The newspapers found that the program, which was established to help pay poor kids' tuition at private and parochial schools, primarily benefits the wealthy, who receive a taxpayer-funded subsidy to pay for their children's elite and costly education. This comes at the expense of all other Arizonans, who are suffering job losses, closed state parks and woefully underfunded public and charter schools because of the state's budget crisis.
The private-school tax credit program has diverted $380 million from the general fund since its inception in 1997. This year alone — at a time when the state is talking about talking about issuing IOUs because it can't pay its bills — $55 million of your tax dollars will walk out the door with no benefit to average Arizonans.
Your state tax dollars will also continue enriching Rep.
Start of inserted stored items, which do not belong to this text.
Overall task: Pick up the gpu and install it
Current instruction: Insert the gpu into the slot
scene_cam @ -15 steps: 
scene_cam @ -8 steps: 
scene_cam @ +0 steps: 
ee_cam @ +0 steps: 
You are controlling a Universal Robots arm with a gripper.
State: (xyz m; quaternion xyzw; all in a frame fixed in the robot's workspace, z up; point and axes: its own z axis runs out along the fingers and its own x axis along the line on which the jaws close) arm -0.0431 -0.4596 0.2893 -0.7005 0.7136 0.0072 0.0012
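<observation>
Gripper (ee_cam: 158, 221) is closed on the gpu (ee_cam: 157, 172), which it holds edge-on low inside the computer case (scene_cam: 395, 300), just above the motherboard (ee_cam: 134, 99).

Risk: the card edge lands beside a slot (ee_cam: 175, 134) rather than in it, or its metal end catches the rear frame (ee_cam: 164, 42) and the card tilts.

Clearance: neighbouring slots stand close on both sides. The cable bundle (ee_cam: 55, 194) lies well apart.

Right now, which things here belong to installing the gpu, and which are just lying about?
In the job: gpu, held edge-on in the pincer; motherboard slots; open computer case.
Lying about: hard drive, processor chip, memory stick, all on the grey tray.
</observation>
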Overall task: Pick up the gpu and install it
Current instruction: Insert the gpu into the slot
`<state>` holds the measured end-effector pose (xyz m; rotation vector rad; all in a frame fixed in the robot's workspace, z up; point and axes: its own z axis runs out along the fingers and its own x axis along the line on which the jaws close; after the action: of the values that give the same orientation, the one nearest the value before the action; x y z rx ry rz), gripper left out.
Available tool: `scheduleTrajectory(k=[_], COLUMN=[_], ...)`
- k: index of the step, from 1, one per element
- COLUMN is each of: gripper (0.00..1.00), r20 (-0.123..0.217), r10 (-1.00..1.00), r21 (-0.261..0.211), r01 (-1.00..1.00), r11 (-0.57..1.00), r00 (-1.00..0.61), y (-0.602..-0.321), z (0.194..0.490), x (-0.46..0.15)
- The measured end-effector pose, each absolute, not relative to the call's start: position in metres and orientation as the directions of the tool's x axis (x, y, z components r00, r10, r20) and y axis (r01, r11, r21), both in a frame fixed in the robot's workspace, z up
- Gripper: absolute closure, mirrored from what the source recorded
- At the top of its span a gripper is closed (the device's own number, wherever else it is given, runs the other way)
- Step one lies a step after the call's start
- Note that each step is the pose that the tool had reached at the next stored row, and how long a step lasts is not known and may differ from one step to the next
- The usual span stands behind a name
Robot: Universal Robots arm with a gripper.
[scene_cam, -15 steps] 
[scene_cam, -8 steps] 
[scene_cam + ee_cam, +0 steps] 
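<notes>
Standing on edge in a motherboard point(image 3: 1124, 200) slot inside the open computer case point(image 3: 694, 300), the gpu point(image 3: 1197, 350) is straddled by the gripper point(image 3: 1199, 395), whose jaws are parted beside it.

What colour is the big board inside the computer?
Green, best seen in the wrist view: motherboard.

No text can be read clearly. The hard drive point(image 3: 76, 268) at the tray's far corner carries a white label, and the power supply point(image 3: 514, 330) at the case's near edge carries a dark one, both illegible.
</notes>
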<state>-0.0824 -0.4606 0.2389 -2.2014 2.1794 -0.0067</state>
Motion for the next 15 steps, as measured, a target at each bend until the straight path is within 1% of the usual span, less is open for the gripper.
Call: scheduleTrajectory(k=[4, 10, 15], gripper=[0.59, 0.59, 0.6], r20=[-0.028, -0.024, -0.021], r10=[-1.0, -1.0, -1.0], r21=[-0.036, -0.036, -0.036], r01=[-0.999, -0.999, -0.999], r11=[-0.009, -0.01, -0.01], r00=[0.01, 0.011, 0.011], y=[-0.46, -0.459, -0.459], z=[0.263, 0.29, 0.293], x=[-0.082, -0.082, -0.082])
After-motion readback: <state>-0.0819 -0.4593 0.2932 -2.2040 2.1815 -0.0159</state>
Steve Yarbrough, R-Mesa, the primary sponsor of legislation expanding private-school tax credits and the beneficiary of those tax dollars as head of the largest School Tuition Organization. Legislators have already refused to declare that Yarbrough has a blatant conflict of interest that should be illegal; instead of cracking down on his industry, the House panel voted to help him expand it.
Incredibly, rather than voting to restrict this program to only the financially needy, the House panel voted to recommend increasing the amount that taxpayers can direct to private schools from $500 to $750 for an individual and $1,000 to $1,500 for a couple.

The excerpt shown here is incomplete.